## Work to be completed
Work out how many lines in these entries include the string "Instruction", and give only that figure.

## Exercise material
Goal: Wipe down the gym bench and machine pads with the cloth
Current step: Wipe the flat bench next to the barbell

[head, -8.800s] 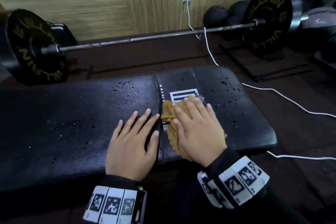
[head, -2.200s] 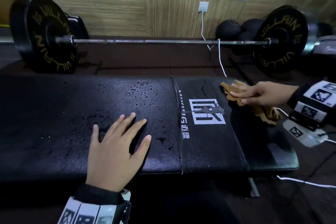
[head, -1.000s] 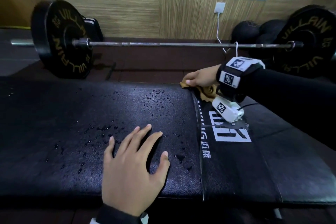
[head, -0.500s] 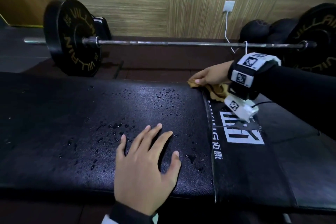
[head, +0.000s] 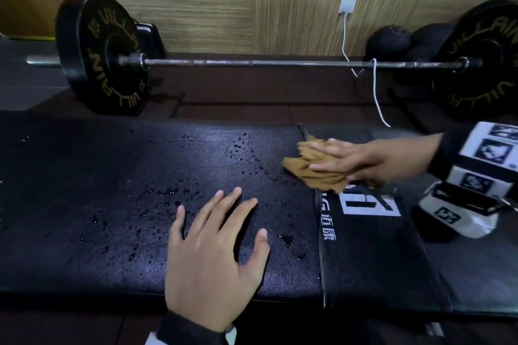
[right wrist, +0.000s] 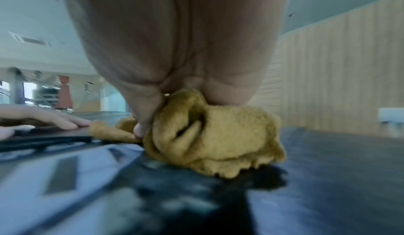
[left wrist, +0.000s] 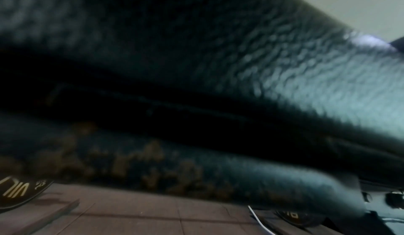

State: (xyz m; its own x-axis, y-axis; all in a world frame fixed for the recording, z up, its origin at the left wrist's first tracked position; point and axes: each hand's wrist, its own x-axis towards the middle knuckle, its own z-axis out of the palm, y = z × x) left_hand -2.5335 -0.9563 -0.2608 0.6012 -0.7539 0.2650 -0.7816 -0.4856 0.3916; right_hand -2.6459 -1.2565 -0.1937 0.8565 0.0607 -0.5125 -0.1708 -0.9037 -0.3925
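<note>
A black padded gym bench (head: 84,204) spans the head view, its left pad dotted with water drops. A crumpled tan cloth (head: 314,169) lies at the seam between the two pads, near the white logo (head: 370,203). My right hand (head: 353,161) presses flat on the cloth with straight fingers. In the right wrist view the cloth (right wrist: 214,135) bunches under the palm (right wrist: 174,40). My left hand (head: 213,249) rests flat on the wet left pad near the front edge, fingers spread. The left wrist view shows only blurred black bench padding (left wrist: 218,48).
A loaded barbell (head: 252,62) lies on the floor behind the bench, with black plates at left (head: 103,56) and right (head: 482,61). A white cable (head: 375,87) runs from a wall socket (head: 347,4) down to the floor. Dark balls (head: 392,42) sit by the wall.
My right hand has drawn the cloth from the bench's far edge toward me along the seam. The left hand stays flat on the pad. The camera has shifted left.
</note>
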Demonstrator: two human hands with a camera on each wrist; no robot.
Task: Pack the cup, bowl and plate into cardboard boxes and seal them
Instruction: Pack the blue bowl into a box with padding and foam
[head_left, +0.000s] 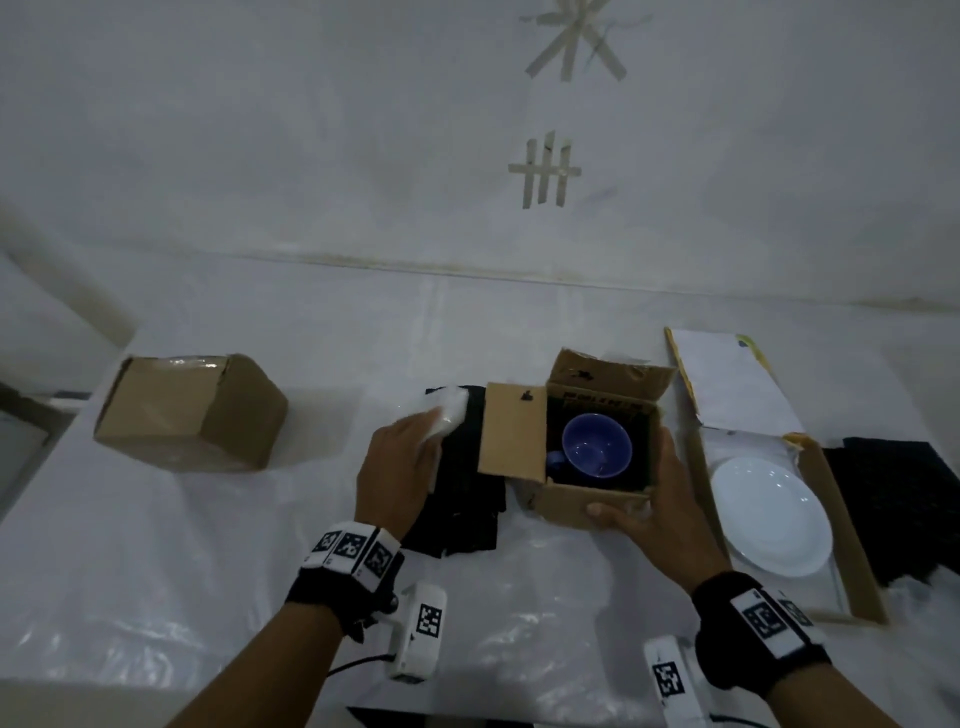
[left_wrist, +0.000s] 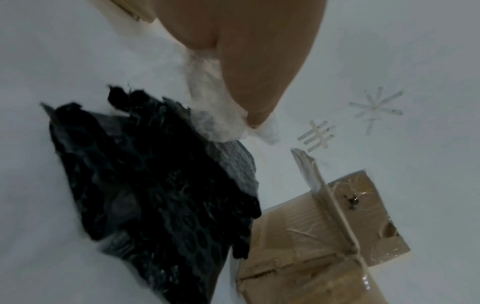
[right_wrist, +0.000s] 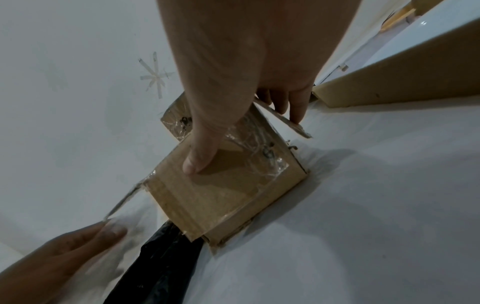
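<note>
cup (head_left: 596, 453): upright inside the open small box (head_left: 587, 501) on the desk (head_left: 208, 561)
right hand (head_left: 652, 512): fingers grasp the box's near corner, steadying it
left hand (head_left: 397, 470): fingers pinch white padding (head_left: 451, 411), probably cushioning for the cup

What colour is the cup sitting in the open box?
The cup is blue, inside and on its handle. It shows best in the head view, in the small box.

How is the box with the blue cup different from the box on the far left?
The cup box has its flaps open, showing the blue cup inside; the left box is closed. The right hand grips the cup box; nothing touches the left box, which stands apart. Both are brown cardboard.
</note>
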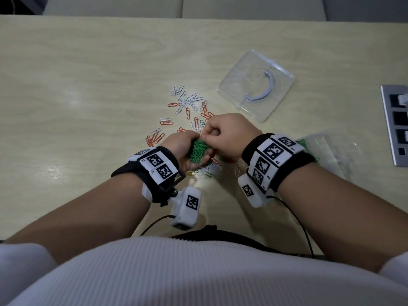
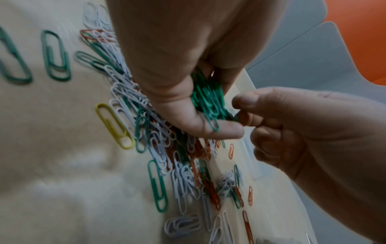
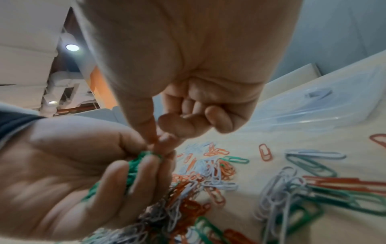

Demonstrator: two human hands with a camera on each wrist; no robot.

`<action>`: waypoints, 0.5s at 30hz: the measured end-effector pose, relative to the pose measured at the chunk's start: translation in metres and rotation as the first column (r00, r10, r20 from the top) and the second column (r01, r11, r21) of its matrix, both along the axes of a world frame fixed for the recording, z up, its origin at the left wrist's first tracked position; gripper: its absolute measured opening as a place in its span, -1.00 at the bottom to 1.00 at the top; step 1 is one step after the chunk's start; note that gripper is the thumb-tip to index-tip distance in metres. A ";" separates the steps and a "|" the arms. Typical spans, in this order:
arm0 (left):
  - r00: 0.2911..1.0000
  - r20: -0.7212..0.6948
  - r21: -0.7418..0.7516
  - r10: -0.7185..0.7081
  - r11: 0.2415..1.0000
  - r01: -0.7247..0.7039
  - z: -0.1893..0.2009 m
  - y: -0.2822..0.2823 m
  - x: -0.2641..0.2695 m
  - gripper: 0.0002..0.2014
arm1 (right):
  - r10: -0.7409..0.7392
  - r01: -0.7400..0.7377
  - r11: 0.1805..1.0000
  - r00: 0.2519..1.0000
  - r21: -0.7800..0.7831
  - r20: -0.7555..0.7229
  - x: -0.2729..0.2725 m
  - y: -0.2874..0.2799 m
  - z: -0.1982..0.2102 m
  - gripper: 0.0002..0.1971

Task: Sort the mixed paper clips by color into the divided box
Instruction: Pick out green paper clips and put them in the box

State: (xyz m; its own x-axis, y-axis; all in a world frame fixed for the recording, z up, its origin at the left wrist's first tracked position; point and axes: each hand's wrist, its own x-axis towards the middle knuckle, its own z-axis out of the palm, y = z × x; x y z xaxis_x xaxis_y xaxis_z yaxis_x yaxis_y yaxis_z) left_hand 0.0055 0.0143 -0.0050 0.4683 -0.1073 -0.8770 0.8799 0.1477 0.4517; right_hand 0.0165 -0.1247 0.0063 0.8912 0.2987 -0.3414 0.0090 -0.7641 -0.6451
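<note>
My left hand (image 1: 185, 149) is held just above the table and grips a thick bunch of green paper clips (image 1: 198, 152) in its curled fingers. In the left wrist view the green bunch (image 2: 208, 100) sticks out between thumb and fingers. My right hand (image 1: 225, 134) meets it from the right, and its thumb and forefinger pinch a green clip at the top of the bunch (image 3: 144, 156). Mixed white, orange and green clips (image 1: 187, 109) lie scattered on the table under and beyond both hands. The clear divided box (image 1: 256, 85) sits at the far right, apart from both hands.
A clear plastic lid or bag (image 1: 326, 149) lies to the right of my right wrist. A metal socket panel (image 1: 395, 124) is set into the table's right edge. One yellow clip (image 2: 114, 125) lies at the near edge of the pile.
</note>
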 end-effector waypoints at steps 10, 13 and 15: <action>0.999 -0.015 -0.028 -0.028 0.999 0.028 -0.003 0.008 -0.001 -0.72 | 0.003 -0.002 0.943 1.000 -0.333 0.001 -0.006 -0.012 -0.022 -0.78; 0.999 -0.021 -0.016 -0.037 0.999 0.036 -0.004 0.009 0.000 -0.71 | -0.011 0.025 0.935 0.999 -0.353 0.041 -0.004 -0.012 -0.021 -0.80; 0.998 -0.027 0.004 -0.049 0.999 0.049 -0.003 0.010 0.000 -0.69 | -0.096 0.124 0.927 0.991 -0.353 0.097 0.002 -0.013 -0.024 -0.82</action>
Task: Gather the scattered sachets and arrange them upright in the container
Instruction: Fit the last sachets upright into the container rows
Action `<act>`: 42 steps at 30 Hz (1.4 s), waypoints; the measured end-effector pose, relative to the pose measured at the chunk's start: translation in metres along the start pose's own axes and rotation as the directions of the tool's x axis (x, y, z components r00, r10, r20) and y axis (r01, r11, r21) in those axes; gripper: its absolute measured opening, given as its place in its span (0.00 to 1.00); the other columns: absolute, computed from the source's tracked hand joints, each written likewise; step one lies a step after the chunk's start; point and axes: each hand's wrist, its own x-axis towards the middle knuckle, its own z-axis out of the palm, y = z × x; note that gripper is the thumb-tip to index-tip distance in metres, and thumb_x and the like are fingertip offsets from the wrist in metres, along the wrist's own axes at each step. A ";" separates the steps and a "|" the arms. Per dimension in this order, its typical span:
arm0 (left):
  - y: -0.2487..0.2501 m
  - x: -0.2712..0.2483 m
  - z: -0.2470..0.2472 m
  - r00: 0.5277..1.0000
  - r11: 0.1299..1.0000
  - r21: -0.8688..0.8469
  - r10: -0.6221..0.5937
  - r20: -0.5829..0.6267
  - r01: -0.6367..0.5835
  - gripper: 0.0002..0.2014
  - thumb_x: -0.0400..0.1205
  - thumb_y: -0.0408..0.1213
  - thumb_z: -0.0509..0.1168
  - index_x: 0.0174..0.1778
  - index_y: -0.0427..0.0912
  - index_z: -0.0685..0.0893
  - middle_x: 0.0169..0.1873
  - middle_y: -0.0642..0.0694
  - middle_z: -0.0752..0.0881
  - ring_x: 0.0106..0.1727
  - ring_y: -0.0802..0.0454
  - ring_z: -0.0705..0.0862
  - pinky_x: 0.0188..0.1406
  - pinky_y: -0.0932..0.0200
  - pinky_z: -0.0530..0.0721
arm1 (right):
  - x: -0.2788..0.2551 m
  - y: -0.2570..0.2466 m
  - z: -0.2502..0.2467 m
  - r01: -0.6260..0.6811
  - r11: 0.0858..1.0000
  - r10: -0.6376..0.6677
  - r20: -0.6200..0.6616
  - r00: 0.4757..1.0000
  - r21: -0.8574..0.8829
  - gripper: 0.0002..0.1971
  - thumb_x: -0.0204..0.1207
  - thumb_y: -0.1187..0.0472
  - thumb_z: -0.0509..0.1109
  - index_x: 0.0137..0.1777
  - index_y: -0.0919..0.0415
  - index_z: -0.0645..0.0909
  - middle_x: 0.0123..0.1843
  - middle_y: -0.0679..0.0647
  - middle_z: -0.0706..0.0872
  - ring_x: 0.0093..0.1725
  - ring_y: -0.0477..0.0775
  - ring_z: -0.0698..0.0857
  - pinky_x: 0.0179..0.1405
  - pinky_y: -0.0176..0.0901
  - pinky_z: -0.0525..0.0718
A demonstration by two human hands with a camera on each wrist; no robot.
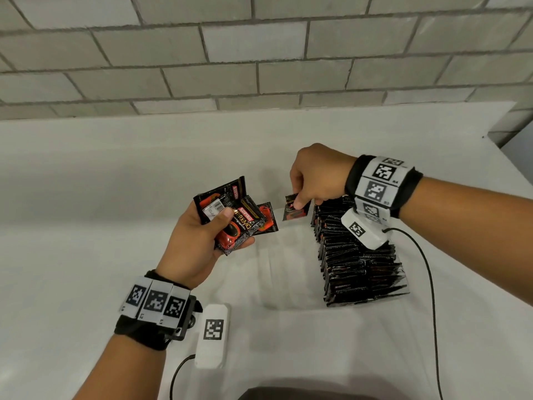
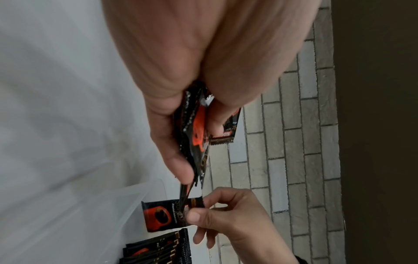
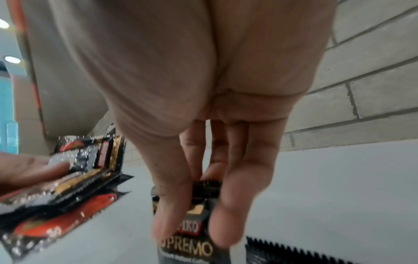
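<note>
above the clear container (image 1: pixel 288 255), right hand (image 1: pixel 317 174) fingers pinch one upright sachet (image 1: pixel 295 210), left hand (image 1: pixel 196 243) grips a fanned bunch (image 1: pixel 233 215).

a white table (image 1: pixel 101 197) stands against a grey block wall (image 1: pixel 259 53). on it, toward the right, sits a clear plastic container (image 1: pixel 288 269), its right part packed with a row of black sachets (image 1: pixel 360 264) standing on edge. a thin black cable (image 1: pixel 431 284) trails over the tabletop beside it.
</note>
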 end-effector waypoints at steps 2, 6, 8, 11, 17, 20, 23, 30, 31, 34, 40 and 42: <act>0.000 0.000 0.001 1.000 1.000 0.000 -0.004 0.001 0.004 0.18 0.87 0.28 0.63 0.74 0.35 0.77 0.64 0.37 0.89 0.58 0.33 0.92 0.46 0.38 0.93 | 0.006 0.000 0.004 0.002 0.995 -0.003 -0.011 1.000 -0.099 0.12 0.65 0.55 0.87 0.39 0.56 0.86 0.35 0.48 0.88 0.36 0.51 0.88 0.35 0.40 0.82; 0.000 -0.002 0.000 1.000 1.000 0.003 -0.007 0.011 0.007 0.18 0.87 0.28 0.63 0.74 0.35 0.77 0.63 0.37 0.90 0.58 0.33 0.92 0.45 0.38 0.93 | 0.014 0.002 0.006 0.009 0.978 -0.007 0.011 1.000 -0.208 0.15 0.64 0.55 0.87 0.45 0.57 0.87 0.40 0.47 0.83 0.43 0.51 0.82 0.28 0.35 0.70; 0.000 -0.002 0.000 1.000 1.000 0.007 -0.008 0.015 0.008 0.17 0.87 0.28 0.63 0.74 0.35 0.77 0.63 0.37 0.90 0.58 0.32 0.91 0.46 0.37 0.93 | 0.016 0.004 0.008 0.010 0.976 -0.006 0.016 1.000 -0.220 0.17 0.64 0.55 0.87 0.49 0.60 0.88 0.44 0.49 0.84 0.44 0.51 0.81 0.27 0.34 0.69; 0.000 -0.002 0.000 1.000 1.000 0.004 -0.012 0.016 0.012 0.18 0.87 0.28 0.64 0.73 0.36 0.77 0.62 0.38 0.90 0.57 0.33 0.92 0.46 0.37 0.93 | 0.018 0.006 0.011 0.005 0.972 0.001 0.027 1.000 -0.234 0.17 0.64 0.56 0.88 0.49 0.60 0.87 0.48 0.52 0.86 0.45 0.52 0.81 0.28 0.35 0.69; -0.002 -0.003 0.001 0.999 1.000 0.002 -0.021 0.028 0.021 0.17 0.87 0.28 0.64 0.73 0.36 0.78 0.62 0.38 0.90 0.58 0.33 0.92 0.45 0.37 0.93 | 0.021 0.008 0.019 0.008 0.970 0.004 0.048 0.999 -0.244 0.19 0.62 0.57 0.88 0.50 0.59 0.87 0.54 0.53 0.86 0.48 0.53 0.82 0.28 0.36 0.70; -0.001 -0.003 0.002 0.999 1.000 -0.005 -0.024 0.035 0.024 0.17 0.87 0.28 0.64 0.72 0.37 0.78 0.61 0.38 0.91 0.57 0.34 0.92 0.45 0.37 0.93 | 0.021 0.007 0.021 0.020 0.966 -0.005 0.061 0.998 -0.257 0.21 0.62 0.56 0.88 0.52 0.59 0.86 0.52 0.52 0.85 0.46 0.52 0.82 0.28 0.36 0.70; -0.001 -0.003 0.004 0.999 0.999 -0.014 -0.028 0.035 0.029 0.17 0.87 0.28 0.64 0.72 0.36 0.78 0.62 0.37 0.90 0.57 0.34 0.92 0.45 0.38 0.93 | 0.018 0.009 0.017 0.019 0.970 -0.001 0.071 0.997 -0.243 0.23 0.61 0.55 0.89 0.53 0.59 0.86 0.49 0.49 0.83 0.43 0.50 0.80 0.29 0.37 0.72; 0.004 -0.006 0.015 0.996 0.992 -0.126 -0.015 0.089 0.026 0.18 0.86 0.30 0.63 0.74 0.37 0.78 0.64 0.37 0.90 0.59 0.35 0.91 0.44 0.42 0.92 | -0.009 0.000 -0.007 0.104 0.983 -0.101 -0.027 0.995 0.151 0.10 0.75 0.54 0.78 0.56 0.49 0.87 0.45 0.50 0.90 0.44 0.49 0.87 0.39 0.40 0.80; 0.005 -0.007 0.018 0.995 0.988 -0.150 -0.008 0.100 0.023 0.19 0.85 0.31 0.63 0.73 0.37 0.78 0.64 0.38 0.90 0.60 0.36 0.91 0.43 0.44 0.92 | -0.015 -0.003 -0.009 0.122 0.963 -0.127 0.006 0.992 0.241 0.10 0.76 0.55 0.77 0.56 0.49 0.87 0.44 0.52 0.92 0.41 0.51 0.88 0.38 0.42 0.84; 0.006 -0.007 0.024 0.993 0.981 -0.193 0.019 0.119 0.004 0.17 0.85 0.32 0.62 0.71 0.39 0.80 0.63 0.38 0.90 0.60 0.37 0.91 0.43 0.46 0.92 | -0.028 -0.006 -0.010 0.169 0.923 -0.183 0.008 0.983 0.347 0.14 0.74 0.53 0.80 0.58 0.52 0.87 0.38 0.52 0.92 0.31 0.49 0.87 0.34 0.40 0.87; 0.001 -0.003 0.018 0.998 0.973 -0.221 0.066 -0.005 -0.065 0.16 0.88 0.28 0.61 0.72 0.37 0.80 0.62 0.37 0.90 0.57 0.37 0.92 0.42 0.46 0.92 | -0.040 0.002 -0.017 0.056 0.929 -0.070 0.024 0.997 0.367 0.07 0.72 0.62 0.81 0.46 0.61 0.87 0.33 0.58 0.91 0.25 0.48 0.83 0.32 0.41 0.82; 0.001 -0.003 0.012 0.994 0.971 -0.214 0.105 -0.037 -0.111 0.17 0.88 0.27 0.60 0.73 0.38 0.79 0.62 0.38 0.90 0.57 0.36 0.92 0.42 0.45 0.92 | -0.044 0.005 -0.015 0.014 0.928 -0.018 0.007 1.000 0.371 0.06 0.73 0.67 0.77 0.41 0.64 0.82 0.33 0.59 0.92 0.24 0.51 0.85 0.32 0.42 0.83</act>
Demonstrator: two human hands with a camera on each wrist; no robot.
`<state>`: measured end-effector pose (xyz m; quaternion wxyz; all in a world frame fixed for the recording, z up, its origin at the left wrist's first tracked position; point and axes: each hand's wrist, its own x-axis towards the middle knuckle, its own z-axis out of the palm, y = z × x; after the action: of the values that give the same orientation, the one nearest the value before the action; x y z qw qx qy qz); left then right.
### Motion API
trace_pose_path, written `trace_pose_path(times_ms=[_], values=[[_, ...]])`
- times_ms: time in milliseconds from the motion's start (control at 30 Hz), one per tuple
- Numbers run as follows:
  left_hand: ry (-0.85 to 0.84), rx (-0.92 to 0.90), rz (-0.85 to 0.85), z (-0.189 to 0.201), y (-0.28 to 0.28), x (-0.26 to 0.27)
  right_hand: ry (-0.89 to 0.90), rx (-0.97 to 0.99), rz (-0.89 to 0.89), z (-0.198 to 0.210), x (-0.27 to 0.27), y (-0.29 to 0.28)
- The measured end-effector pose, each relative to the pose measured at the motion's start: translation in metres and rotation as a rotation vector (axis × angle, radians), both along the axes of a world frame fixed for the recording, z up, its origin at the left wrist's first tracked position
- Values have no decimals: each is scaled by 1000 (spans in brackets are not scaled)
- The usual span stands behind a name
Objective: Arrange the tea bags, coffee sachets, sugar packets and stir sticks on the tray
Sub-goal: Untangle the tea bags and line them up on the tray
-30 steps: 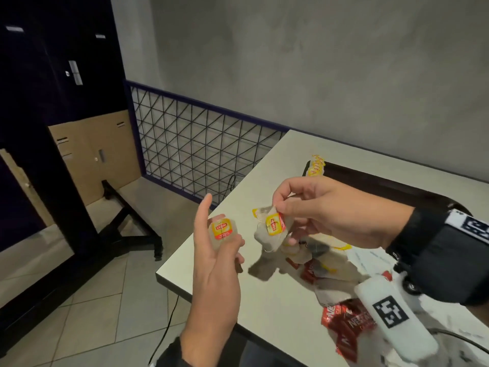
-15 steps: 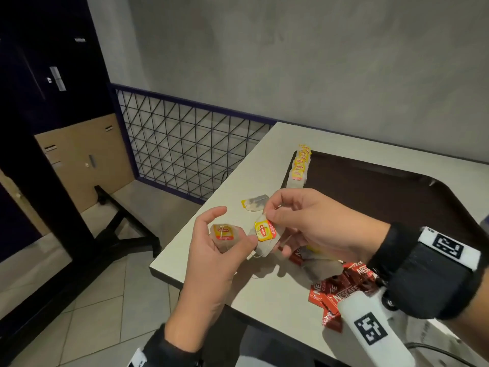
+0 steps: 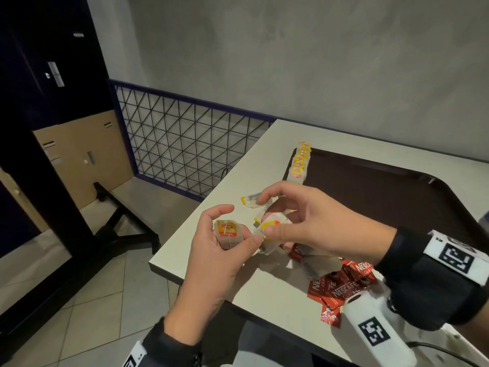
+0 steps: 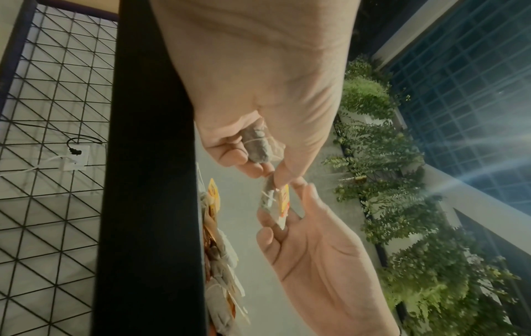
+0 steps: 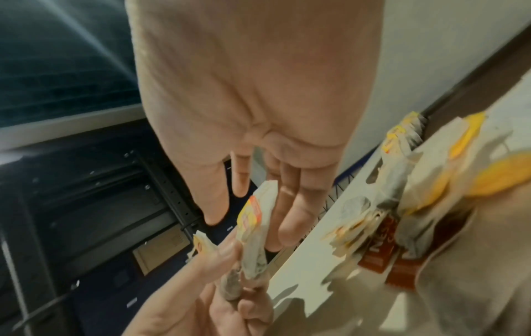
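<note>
My left hand (image 3: 239,226) holds one tea bag (image 3: 227,233) with a yellow and red tag in its curled fingers, just off the table's left edge. My right hand (image 3: 267,215) pinches a second tea bag (image 3: 270,229) right beside it, and my left thumb touches that bag. The left wrist view shows the first tea bag (image 4: 257,145) above the second tea bag (image 4: 276,202). The dark brown tray (image 3: 370,194) lies behind, with a row of tea bags (image 3: 300,165) along its left rim. Red coffee sachets (image 3: 341,284) and more tea bags lie under my right wrist.
One loose tea bag (image 3: 251,202) lies on the white table (image 3: 211,260) near the tray's corner. The table's corner and edge are just below my hands, with tiled floor beyond. A wire-mesh fence (image 3: 185,154) stands to the left.
My hands have come together. The right hand has brought its tea bag against the left thumb, and the left fingers have curled round their own bag.
</note>
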<state>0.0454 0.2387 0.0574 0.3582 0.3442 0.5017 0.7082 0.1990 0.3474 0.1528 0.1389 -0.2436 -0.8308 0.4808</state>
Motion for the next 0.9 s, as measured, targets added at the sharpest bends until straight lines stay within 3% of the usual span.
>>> trace_pose_path(times_ms=[67,200,500,633,900], values=[[20,-6,-4,0,0,0,-75,176,71,3,1,-1],[59,-20,-5,-3,0,-2,-212,345,120,3,-3,-2],[113,-5,-40,-6,0,-1,-292,397,95,4,-3,3],[133,13,-39,-6,0,0,-246,274,36,4,1,8],[91,61,-36,-8,-2,-2,-80,-292,-115,2,11,8]])
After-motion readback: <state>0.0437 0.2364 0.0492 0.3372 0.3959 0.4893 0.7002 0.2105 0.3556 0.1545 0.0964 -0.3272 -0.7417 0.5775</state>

## Result below
3